Task prompt =>
What do the lines say from the start of the entries through the one containing "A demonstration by"? Repeat them exactly.

### Entries provided

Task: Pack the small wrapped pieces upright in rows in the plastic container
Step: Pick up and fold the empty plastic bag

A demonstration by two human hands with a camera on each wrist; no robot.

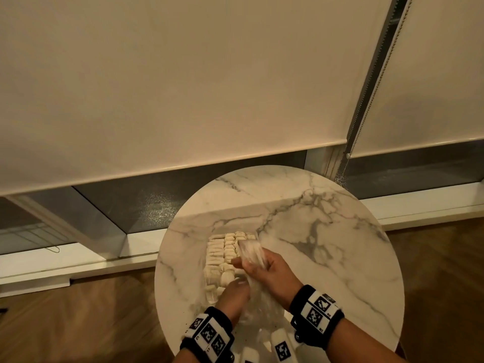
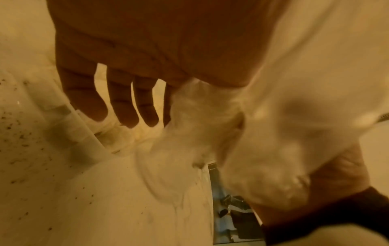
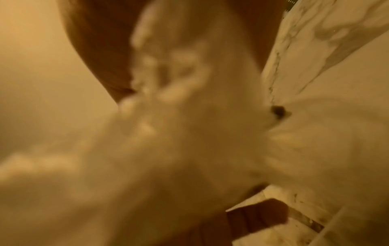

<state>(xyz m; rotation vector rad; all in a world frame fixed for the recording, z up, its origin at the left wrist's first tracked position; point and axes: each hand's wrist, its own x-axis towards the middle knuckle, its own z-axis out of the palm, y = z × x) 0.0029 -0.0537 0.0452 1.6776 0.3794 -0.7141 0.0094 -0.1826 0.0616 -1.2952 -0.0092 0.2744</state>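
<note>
A clear plastic container [image 1: 206, 260] on the round marble table [image 1: 314, 231] holds rows of small cream wrapped pieces [image 1: 222, 252] standing upright. My right hand [image 1: 264, 268] grips a crumpled clear plastic bag [image 1: 250, 251] just over the container's right side. My left hand [image 1: 234, 293] is at the container's near end and seems to pinch the bag's lower part by the thumb. In the left wrist view three fingers [image 2: 124, 103] hang straight over the pieces [image 2: 118, 133], with the bag [image 2: 202, 116] beside them. The blurred bag [image 3: 179, 124] fills the right wrist view.
The table's near edge is close under my wrists, where white objects with a black-and-white marker [image 1: 282, 347] lie. Bare marble [image 1: 327, 271] lies right of the container. Dark specks [image 2: 19, 133] dot the tabletop. Roller blinds [image 1: 183, 87] and a window sill are behind the table.
</note>
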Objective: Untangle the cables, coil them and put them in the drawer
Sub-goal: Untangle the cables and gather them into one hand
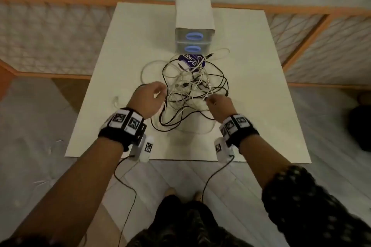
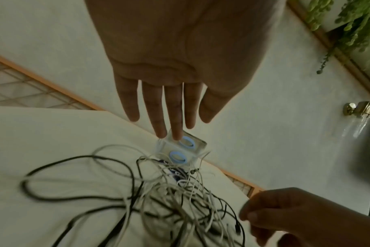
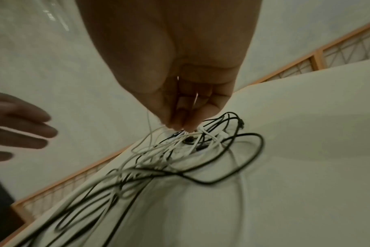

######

Result of this exercise =>
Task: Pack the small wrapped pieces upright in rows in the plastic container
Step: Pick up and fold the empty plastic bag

A demonstration by two human hands with a camera on each wrist; no robot.

No part of the answer remains open.